Another difficult day for stocks in Europe was followed by another decline in US stocks as the penny continued to drop that there would be no stimulus package delivered to the US economy before next month’s election.
The endless procrastination, from both sides, the Democrats and the Republicans is unlikely to yield any sort of deal before November 3rd given that both sides have different views as to what they will accept and to all intents and purposes appear to be going through the motions so as to give the appearance of trying to agree something.
Health care stocks were at the forefront of the weakness in both US and UK stocks as it slowly becomes apparent that the path to a vaccine is unlikely to be a smooth one, at a time when the prospect of additional lockdown restrictions being applied across the world became ever more apparent.
Last night the French government announced a further tightening of restrictions across 8 French cities, including Paris, with 9pm to 6am curfews. These are expected to last up to six weeks.
In the UK, the government in Northern Ireland set out its plans for its own mini 4 week lockdown, while the Welsh government was making plans to close the border with England. All the while the UK government is meeting resistance to its plans to implement tighter restrictions in the cities of Manchester and Liverpool.
If there was unanimity with respect to the March lockdown, there is anything but in today’s climate, with the air thick with mutiny, while Labour Party leader Keir Starmer has called for a two-week countrywide “circuit breaker” lockdown in an attempt to slow down the spread of the infection, across the whole of England.

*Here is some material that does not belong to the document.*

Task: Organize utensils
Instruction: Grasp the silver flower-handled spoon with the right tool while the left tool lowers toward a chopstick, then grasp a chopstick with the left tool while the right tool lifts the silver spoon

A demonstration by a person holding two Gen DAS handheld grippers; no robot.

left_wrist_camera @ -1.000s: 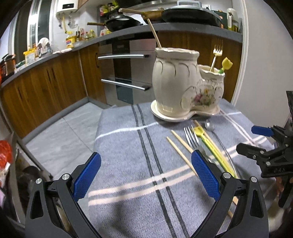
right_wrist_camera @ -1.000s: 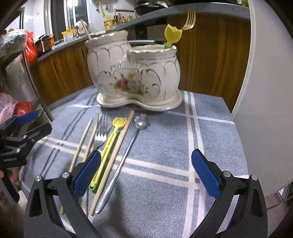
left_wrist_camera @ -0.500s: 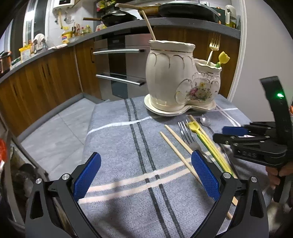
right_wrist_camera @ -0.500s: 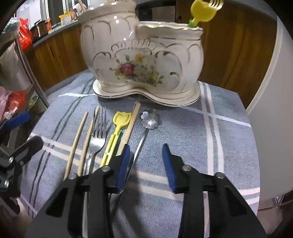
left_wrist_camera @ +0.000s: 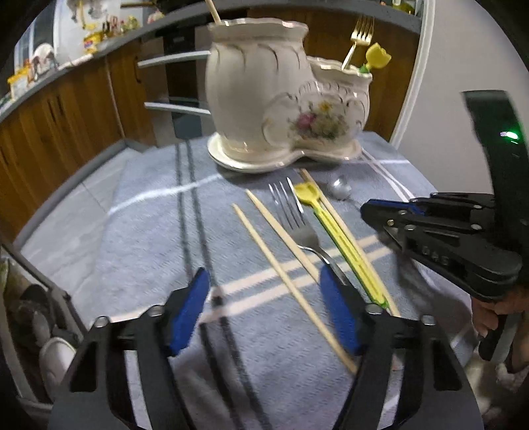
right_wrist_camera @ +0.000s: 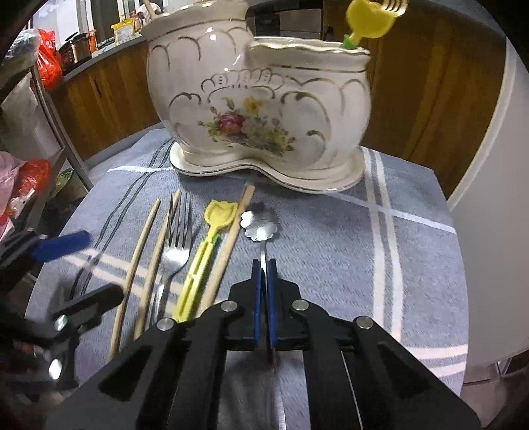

This inevitably has prompted fierce resistance from a number of different quarters, not least those regions which currently have low infection rates, with the prospect of any sort of new lockdown being labelled as a business breaker, particularly since with a two week lag time with respect to new cases, it is hard to gauge whether a two week lockdown would be successful or not.
With the prospect of an imminent US stimulus plan diminishing by the day, rising infection rates prompting tighter restrictions across Europe, and little prospect of a vaccine before the middle of next year, is it any wonder that investors are starting to get a little twitchy, with European markets set to open lower this morning.
On the Brexit front there does appear to be some grounds for optimism in that the UK government looks like it won’t stick to its own self-imposed 15th October deadline for a deal with the EU over trade, though this was never likely.
As with all things with the EU, talks are likely to go right up to the deadline of the end of this year, as each side waits for the other to blink. The fat lady hasn’t even begun to clear her throat yet.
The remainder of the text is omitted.